TURN ON
Eduardo Prearo
 

Manhã quente em São Paulo, uns 27ºC no mínimo; Péricles despertou com o barulho de uma sirene. Morar em uma hospedagem não lhe parecia muito agradável, mas por ora, se era que conseguiria algo melhor, estava bom. Até os 36, diziam-lhe que aparentava bem menos que sua idade; agora, aos 40, segundo algumas boas línguas, envelhecera uns vinte e cinco anos; portanto, davam-lhe de 50 à 65. Mas Péricles não se achava velho por mais que batessem nessa tecla. Naquela manhã quente, resolveu passar em um sacolão para comprar duas bananas. Depois de pegá-las e pô-las em um saquinho plástico, foi para a fila e na sua frente estava uma senhora que exalava moralidade, que o encarava enquanto procurava dinheiro na bolsa. Claro que Péricles sentiu-se um assaltador, um suspeitíssimo; porém, creio que alguém que vá comprar duas bananas não seja necessariamente um ser de má índole, um vagabundo. Bom, após a cena genial da menina octagenária, Péricles surtou bobamente, proferindo pelo ar palavras agressivas, mas sem nenhum sucesso (ele sabia que não atingia sequer uma formiga). O fim dele era óbvio para muitos: saúde partindo, população desconhecida e inocente cada vez mais perfeita e perseguidora. Se Deus não intervinha, era merecimento. De tarde, Péricles lembrou-se de que perdera o trabalho informal e os amigos. Se ao menos fosse sarado, tiraria alguma grana como prostituto, com faz muito homem esperto ou a gente famigerada da tv. As academias estavam caras, a andropausa evidente e o cialis fora de cogitação. A noite veio brava e já na hospedagem-convento, Péricles deu uma olhada em um jornal: haveria uma festa interessante, lançamento de perfume importado, coisa chique, ali na Augusta. Vestiu, então, o único terno que tinha, e foi incorporando um escritor pouco medíocre enquanto fumava um cigarro. Porém, foi barrado na entrado do evento,não tinha nome na lista e estava morto ( imagine se malandro vai ter nome em lista! ). De qualquer forma, Péricles insistiu, de forma a causar certa piedade, e entrou, bebendo logo muito chandon, ficando a observar em um canto as pessoas ricas e famosas. O cheiro do perfume não o agradou, mas o infeliz saiu da festa satisfeito. Houve até uma mulher que se aproximou dele para conversar...

--- O que você faz?

--- Escrevo. Mas só diria o resto se você pagasse uma conta minha.

--- Escreve o quê?

--- Umas bobagens aí, e você?

--- Trabalho em um programa de tv.

--- Ah, já sei, é humorista!

--- Não, não, sou conselheira de moda, com licença, sim!
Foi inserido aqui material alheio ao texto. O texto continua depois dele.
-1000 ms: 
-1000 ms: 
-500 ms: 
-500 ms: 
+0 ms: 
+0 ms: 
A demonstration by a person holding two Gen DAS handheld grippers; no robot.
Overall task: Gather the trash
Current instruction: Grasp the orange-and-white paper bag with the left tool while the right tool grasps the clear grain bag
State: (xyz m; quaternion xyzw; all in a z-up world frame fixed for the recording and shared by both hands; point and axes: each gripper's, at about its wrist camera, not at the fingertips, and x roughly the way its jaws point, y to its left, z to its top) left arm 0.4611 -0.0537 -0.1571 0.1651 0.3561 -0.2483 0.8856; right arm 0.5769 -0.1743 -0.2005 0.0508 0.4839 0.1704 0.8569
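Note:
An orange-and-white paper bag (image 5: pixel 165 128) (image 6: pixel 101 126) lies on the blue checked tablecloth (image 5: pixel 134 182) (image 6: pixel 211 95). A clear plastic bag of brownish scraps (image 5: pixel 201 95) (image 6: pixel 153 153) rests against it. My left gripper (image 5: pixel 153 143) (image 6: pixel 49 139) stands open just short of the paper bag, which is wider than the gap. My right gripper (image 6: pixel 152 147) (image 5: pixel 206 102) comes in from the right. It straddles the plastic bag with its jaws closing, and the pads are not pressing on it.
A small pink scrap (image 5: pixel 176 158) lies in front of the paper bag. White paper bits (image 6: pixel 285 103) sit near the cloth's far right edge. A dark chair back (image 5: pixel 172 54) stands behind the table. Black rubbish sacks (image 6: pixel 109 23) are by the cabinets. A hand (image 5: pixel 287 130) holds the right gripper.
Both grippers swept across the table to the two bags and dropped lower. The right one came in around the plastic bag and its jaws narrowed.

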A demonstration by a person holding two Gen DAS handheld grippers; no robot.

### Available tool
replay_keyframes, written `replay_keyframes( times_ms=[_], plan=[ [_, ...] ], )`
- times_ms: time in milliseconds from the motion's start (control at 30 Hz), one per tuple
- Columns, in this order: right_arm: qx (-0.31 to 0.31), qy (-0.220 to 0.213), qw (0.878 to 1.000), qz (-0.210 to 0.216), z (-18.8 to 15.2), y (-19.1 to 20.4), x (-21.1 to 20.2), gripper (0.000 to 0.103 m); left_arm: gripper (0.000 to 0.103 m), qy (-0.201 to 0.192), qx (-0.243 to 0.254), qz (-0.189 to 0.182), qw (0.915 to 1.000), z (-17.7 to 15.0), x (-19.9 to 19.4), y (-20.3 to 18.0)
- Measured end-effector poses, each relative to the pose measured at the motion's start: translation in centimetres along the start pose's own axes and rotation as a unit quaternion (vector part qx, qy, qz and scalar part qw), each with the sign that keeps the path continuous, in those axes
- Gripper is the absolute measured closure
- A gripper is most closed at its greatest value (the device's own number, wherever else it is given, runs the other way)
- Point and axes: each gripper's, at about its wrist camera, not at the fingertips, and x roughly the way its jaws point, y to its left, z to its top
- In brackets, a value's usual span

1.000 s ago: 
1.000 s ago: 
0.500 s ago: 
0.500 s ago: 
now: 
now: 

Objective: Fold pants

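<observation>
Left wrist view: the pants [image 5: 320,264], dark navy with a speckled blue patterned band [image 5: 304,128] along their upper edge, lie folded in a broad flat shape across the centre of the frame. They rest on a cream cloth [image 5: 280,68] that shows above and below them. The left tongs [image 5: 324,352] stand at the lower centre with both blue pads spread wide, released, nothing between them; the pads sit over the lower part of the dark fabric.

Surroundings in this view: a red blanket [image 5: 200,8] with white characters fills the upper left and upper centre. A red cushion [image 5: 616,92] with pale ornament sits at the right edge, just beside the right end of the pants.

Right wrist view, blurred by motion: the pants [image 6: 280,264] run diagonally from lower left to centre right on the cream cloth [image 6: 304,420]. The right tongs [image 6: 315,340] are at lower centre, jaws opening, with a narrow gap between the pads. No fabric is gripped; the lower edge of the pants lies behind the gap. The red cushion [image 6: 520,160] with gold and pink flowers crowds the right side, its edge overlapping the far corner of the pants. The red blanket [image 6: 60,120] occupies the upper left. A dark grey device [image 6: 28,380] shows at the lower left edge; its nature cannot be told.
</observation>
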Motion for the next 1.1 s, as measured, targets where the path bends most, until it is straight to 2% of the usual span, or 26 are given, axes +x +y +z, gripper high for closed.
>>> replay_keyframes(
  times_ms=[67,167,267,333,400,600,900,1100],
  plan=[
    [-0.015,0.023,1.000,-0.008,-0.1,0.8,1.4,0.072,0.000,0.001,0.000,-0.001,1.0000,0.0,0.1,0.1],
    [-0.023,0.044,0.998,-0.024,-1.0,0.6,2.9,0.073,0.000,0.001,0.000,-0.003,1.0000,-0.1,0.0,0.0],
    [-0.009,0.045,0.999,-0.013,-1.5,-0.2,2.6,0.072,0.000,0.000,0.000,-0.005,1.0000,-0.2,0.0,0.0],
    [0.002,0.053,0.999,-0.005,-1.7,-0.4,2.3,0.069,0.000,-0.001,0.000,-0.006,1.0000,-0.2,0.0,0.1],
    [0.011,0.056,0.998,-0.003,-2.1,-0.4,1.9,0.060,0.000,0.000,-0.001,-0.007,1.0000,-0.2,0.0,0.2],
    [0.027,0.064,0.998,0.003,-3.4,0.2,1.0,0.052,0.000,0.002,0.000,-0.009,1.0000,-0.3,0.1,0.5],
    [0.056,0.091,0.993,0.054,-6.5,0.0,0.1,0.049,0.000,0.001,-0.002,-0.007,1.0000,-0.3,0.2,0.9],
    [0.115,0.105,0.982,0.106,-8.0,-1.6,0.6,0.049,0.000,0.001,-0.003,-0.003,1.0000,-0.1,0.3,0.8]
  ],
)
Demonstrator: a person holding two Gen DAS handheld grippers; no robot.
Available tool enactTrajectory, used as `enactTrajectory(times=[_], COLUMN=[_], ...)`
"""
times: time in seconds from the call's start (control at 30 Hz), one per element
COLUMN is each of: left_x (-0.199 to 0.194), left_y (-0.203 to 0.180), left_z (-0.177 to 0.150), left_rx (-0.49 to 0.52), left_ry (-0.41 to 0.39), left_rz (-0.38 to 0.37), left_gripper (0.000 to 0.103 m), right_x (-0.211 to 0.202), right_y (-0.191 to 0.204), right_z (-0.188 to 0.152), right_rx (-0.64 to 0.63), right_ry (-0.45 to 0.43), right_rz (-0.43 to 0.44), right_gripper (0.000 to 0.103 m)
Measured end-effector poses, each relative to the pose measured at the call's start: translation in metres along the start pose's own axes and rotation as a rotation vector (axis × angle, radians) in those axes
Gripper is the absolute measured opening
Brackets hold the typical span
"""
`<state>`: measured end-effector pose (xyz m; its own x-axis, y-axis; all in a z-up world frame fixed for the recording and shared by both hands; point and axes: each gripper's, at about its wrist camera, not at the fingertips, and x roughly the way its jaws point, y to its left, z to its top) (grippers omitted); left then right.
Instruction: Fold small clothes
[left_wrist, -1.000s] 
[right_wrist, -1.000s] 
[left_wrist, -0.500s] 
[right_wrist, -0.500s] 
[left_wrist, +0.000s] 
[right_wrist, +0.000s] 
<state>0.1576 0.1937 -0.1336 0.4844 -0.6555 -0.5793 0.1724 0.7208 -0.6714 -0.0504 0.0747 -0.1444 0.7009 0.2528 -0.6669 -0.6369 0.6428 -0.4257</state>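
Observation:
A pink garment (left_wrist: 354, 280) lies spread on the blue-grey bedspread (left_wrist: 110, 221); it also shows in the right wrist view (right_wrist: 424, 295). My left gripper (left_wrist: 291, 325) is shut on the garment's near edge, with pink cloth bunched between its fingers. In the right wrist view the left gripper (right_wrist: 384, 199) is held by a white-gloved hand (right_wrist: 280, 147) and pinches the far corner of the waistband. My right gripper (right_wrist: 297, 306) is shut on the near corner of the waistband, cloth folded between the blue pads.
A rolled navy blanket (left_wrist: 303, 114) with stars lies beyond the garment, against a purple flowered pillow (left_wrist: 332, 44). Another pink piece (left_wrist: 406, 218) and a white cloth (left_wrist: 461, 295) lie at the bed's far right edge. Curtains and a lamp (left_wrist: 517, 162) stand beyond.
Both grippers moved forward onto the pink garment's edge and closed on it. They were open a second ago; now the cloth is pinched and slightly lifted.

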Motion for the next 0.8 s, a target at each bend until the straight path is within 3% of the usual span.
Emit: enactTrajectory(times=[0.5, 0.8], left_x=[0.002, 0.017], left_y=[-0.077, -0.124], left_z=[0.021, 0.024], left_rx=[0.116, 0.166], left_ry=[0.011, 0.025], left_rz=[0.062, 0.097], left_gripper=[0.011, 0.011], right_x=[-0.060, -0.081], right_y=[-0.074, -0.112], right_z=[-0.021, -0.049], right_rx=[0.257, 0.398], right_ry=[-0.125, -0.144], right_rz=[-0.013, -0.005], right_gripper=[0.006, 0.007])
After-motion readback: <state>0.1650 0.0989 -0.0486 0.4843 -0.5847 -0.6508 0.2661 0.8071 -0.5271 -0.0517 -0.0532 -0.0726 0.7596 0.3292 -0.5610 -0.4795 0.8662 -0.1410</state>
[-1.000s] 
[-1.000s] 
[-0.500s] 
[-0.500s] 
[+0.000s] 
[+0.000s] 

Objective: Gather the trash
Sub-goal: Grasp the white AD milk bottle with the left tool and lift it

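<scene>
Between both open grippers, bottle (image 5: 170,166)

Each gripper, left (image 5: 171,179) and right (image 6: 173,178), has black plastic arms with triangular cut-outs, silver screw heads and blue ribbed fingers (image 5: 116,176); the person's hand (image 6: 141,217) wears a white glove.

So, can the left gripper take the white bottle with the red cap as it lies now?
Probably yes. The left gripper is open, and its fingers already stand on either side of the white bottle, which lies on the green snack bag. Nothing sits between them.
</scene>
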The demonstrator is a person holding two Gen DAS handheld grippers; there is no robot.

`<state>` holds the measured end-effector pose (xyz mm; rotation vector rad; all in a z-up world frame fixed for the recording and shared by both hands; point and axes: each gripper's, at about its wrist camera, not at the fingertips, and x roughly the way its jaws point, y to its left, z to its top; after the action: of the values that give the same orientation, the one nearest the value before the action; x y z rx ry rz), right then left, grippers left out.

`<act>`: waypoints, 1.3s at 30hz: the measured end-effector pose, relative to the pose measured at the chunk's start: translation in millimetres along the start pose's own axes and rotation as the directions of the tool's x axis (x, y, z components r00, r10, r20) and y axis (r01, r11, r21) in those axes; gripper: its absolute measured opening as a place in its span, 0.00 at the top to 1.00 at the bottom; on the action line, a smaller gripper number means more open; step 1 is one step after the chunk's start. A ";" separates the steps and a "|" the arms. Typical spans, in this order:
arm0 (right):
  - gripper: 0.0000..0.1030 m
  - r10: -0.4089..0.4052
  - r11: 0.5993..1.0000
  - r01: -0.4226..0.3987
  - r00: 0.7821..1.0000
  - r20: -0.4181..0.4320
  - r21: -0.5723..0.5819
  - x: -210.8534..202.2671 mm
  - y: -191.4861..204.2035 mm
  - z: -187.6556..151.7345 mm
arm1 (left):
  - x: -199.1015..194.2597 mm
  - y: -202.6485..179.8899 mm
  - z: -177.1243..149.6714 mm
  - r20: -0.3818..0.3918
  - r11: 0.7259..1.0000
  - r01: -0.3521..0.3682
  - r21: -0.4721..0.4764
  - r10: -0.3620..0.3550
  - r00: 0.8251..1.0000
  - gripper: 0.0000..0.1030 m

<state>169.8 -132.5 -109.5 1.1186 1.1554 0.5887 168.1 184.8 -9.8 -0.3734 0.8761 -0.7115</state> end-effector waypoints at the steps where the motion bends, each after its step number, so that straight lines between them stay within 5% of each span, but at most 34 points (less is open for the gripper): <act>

Lhe pareceu legal caminhar pelas ruas embriagado, meio que ferocíssimo. Chegando à hospedagem, Péricles tiraria a barbicha e o cavanhaque. Pena que o bigode, descendo pelas laterais da boca, seguia na tranversal. As blitze obviamente se repetiriam. Périles caía cada vez mais, como que empurrado, em um poço sem fundo, o poço de um submundo sem volta, cheio de caveiras impingindo-o a ter mais e mais culpa, mais e mais medo...Mas como, como Péricles daria a volta por cima?